All policies offering e-business and cyber insurance for liability risks that I have ever seen provide some level of intellectual property infringement coverage. However, in the past year, this coverage has continually been narrowed, with many forms deleting coverage for software copyright infringement.

It seems like when these policies first came out years ago, many of the insurers did not focus on the fact that, the way the first such policies were written, their policies insured software copyright infringement claims (at least with respect to computer code used to run all or certain aspects of a website). So, newer forms have been narrowed in important ways, by either expressly excluding coverage for software copyright infringement claims, or dropping the coverage by amending certain definitions.

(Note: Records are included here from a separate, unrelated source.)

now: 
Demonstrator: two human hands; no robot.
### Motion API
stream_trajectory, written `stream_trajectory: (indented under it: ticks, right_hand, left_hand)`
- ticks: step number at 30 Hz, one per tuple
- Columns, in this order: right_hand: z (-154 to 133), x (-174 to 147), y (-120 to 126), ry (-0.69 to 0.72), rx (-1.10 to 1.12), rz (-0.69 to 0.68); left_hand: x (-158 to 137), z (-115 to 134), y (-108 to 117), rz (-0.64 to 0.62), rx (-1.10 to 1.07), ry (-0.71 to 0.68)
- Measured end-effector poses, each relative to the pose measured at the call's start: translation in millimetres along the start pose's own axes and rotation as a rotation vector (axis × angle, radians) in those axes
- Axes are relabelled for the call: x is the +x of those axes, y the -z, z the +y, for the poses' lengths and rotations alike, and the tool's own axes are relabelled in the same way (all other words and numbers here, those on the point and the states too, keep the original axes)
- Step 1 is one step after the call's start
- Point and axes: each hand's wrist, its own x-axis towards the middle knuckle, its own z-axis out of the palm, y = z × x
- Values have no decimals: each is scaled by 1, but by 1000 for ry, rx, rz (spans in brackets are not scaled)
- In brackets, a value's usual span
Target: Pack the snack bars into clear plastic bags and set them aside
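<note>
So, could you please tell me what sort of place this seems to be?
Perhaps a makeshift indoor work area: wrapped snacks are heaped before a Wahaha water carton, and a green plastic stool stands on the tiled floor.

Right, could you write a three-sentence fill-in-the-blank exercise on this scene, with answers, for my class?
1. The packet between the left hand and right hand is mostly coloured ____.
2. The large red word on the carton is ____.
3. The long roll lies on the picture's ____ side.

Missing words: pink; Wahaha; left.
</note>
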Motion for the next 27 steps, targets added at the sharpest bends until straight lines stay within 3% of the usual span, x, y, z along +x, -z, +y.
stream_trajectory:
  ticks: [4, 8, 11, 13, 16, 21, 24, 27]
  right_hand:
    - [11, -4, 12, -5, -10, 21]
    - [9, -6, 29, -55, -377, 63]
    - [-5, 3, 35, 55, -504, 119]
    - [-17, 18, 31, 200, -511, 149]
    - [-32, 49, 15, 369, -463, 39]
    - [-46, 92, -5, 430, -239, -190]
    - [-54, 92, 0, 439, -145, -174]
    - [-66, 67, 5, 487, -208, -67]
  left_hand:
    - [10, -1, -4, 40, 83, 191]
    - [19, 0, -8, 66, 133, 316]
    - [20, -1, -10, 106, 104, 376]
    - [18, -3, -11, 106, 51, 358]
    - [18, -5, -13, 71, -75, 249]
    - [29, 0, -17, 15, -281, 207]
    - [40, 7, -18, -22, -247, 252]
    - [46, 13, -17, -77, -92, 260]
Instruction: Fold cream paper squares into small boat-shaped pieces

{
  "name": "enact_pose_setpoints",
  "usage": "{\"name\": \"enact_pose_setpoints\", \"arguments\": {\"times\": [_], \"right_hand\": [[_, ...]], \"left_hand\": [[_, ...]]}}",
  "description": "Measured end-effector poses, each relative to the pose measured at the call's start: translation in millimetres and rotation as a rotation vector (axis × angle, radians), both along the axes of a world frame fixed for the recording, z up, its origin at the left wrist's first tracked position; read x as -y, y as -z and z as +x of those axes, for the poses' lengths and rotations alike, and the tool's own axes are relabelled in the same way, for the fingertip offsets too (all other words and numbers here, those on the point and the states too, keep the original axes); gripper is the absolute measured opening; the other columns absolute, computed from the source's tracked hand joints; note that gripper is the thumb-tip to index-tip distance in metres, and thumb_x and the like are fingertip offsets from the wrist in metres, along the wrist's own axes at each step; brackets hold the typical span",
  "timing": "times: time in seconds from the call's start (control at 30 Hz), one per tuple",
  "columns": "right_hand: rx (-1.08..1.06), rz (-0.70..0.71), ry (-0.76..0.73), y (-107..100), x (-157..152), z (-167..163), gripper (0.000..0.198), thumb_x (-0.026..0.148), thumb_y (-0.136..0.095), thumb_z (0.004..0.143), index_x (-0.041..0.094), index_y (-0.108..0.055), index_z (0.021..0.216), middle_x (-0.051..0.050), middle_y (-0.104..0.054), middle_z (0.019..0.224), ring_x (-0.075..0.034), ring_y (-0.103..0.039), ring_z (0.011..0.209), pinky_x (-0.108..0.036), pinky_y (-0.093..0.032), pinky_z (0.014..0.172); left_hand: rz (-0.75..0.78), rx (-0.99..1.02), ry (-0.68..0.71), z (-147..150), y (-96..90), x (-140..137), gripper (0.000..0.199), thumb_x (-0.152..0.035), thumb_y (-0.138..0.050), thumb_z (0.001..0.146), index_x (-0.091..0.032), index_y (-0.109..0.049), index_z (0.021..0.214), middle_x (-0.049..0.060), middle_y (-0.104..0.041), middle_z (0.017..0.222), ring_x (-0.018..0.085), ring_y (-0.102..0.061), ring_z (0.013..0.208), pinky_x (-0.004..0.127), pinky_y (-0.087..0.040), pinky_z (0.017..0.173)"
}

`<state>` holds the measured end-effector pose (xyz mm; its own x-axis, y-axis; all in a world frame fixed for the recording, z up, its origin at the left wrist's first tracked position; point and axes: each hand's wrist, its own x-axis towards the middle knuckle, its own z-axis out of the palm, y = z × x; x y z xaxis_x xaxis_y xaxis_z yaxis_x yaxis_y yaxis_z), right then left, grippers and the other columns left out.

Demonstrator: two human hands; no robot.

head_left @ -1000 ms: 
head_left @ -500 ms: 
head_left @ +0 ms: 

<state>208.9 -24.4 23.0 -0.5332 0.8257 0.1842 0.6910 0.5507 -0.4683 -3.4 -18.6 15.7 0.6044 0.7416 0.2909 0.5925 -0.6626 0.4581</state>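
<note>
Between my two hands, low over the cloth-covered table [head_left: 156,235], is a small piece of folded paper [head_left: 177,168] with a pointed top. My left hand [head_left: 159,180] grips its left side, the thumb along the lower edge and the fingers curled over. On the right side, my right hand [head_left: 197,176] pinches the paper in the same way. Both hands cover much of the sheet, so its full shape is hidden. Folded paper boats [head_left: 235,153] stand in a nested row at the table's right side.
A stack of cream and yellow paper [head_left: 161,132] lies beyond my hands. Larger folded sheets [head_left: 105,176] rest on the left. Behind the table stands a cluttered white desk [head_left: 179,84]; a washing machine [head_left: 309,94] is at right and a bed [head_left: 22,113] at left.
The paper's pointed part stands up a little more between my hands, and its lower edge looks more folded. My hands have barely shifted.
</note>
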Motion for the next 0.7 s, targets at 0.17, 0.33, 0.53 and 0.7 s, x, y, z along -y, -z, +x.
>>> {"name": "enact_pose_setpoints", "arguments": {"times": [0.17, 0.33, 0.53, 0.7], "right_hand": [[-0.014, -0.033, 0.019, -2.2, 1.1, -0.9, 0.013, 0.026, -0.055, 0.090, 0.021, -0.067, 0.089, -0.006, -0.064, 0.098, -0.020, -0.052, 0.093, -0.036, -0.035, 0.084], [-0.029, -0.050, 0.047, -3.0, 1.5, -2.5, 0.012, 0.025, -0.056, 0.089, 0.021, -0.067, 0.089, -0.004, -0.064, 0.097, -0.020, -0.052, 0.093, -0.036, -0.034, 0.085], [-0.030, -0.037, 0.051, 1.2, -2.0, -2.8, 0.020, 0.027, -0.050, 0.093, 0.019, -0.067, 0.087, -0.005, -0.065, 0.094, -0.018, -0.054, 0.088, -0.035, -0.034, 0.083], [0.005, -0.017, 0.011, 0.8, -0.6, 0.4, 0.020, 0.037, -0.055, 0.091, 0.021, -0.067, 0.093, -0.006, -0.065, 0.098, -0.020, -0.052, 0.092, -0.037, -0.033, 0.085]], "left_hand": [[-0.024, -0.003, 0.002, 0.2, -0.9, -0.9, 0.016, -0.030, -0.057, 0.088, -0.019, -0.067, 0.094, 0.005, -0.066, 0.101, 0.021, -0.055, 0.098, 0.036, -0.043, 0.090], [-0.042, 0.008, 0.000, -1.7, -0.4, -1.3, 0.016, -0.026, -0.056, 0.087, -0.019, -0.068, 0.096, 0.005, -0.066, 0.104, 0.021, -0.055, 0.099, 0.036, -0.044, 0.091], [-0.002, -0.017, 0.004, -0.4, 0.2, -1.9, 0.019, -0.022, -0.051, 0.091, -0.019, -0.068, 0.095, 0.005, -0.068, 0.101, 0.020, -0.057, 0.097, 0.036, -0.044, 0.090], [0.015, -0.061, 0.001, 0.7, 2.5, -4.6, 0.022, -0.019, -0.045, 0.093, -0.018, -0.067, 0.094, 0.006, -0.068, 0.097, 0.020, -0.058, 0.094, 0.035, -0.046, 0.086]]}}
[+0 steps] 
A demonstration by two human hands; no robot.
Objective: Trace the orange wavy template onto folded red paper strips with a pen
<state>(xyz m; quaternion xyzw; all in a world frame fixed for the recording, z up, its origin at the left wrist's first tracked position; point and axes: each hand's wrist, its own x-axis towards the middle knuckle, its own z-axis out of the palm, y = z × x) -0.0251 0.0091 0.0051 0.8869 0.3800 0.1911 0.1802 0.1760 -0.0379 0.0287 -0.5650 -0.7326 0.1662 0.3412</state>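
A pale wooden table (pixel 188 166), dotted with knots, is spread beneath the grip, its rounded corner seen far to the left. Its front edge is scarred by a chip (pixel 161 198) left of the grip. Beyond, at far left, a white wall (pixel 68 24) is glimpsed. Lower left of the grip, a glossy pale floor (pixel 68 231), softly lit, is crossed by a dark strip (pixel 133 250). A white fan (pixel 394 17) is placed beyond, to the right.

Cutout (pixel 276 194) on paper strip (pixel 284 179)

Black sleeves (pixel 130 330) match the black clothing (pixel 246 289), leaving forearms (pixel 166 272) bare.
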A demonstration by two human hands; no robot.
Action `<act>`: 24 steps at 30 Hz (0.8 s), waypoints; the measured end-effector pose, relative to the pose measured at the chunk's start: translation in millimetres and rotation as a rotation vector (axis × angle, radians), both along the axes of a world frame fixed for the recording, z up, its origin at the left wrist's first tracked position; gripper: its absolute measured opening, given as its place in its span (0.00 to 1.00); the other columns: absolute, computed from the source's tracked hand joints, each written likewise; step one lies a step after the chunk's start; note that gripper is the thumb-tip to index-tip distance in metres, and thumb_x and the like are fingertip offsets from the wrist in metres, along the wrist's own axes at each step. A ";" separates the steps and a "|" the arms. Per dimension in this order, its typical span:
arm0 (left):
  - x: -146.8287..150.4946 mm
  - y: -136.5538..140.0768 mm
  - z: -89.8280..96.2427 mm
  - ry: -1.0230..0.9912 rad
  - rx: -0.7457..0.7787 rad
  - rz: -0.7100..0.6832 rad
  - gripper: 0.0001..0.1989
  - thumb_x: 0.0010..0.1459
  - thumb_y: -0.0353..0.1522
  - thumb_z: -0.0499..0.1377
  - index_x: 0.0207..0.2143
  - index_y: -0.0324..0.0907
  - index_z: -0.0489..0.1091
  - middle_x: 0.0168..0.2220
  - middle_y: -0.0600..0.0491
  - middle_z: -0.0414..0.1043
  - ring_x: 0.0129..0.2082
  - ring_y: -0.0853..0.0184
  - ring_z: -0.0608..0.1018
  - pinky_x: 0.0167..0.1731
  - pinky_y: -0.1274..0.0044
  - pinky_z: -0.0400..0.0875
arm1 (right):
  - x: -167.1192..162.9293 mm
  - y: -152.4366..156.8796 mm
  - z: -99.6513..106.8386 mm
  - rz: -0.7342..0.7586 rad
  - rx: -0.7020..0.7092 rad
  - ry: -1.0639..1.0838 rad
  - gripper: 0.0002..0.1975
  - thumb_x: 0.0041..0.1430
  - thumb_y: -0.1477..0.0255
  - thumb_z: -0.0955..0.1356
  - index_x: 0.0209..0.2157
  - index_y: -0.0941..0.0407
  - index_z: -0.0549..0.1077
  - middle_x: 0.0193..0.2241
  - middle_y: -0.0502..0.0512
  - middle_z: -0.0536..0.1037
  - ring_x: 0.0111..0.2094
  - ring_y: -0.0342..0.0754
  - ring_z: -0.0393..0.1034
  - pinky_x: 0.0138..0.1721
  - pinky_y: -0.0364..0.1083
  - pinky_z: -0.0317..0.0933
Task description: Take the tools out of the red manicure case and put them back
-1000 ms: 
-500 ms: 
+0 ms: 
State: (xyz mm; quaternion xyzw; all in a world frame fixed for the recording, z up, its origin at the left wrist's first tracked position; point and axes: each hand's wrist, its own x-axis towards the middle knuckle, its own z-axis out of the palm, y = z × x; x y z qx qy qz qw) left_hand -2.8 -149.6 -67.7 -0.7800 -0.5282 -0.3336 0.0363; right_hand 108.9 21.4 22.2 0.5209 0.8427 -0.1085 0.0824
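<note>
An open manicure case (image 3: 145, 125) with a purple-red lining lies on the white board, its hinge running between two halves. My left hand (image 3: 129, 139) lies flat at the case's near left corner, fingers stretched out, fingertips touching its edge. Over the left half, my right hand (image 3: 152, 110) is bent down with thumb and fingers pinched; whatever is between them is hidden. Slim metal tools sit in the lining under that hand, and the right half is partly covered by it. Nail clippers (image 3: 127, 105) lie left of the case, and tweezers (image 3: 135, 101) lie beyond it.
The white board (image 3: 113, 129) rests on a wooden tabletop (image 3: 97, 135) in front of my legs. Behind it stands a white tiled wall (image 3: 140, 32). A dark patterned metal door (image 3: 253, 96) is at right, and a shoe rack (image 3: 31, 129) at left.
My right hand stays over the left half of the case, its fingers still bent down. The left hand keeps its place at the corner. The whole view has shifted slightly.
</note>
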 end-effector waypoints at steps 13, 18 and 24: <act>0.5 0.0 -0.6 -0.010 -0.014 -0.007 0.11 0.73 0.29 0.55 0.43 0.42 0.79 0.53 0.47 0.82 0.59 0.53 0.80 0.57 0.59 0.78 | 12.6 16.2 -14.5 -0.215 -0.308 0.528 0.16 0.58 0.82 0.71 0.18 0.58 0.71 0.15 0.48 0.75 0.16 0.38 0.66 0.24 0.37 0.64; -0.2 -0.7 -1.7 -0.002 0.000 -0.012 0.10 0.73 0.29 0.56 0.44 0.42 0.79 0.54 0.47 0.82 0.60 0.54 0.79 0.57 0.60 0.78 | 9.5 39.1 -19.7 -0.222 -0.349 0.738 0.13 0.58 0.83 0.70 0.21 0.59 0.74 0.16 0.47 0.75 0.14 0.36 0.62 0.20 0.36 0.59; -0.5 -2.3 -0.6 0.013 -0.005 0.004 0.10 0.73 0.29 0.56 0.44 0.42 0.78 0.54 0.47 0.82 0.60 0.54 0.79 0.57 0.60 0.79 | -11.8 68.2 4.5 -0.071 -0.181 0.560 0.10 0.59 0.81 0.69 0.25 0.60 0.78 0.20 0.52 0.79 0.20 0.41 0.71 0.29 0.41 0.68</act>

The key point is that the insured must review the proposed policy forms to understand whether or not, and how, coverage is provided for software copyright infringement. If it's not clear, or is expressly excluded, the insured should raise the issue with the underwriter. Most underwriters selling the policies discussed in this article are willing to insure software copyright infringement risk if they are able to obtain certain underwriting information and/or additional premium.

Concluding Remarks

In sum, US-based companies that want to insure their e-business and cyber liability risks with express policy provisions geared specifically toward such risks have a fairly nice choice of products and insurers from which to choose. I still would not call the insurance that is being purchased stand-alone e-business liability or cyber liability insurance. Rather, I would characterize what has happened as an evolution in traditional liability insurance policies that have existed for years to insure media liability and/or technology errors and omissions liability risk. Those traditional policies have evolved to include e-business and cyber liability risk as one of the risks that are covered by such policies.

But with these new coverages, and new policy forms with these new as well as traditional coverages, comes new challenges. These coverages and policy forms must be reviewed carefully, and negotiated where possible, to better ensure that the coverage ultimately provided by the program purchased is in line with what the insured thought he was buying.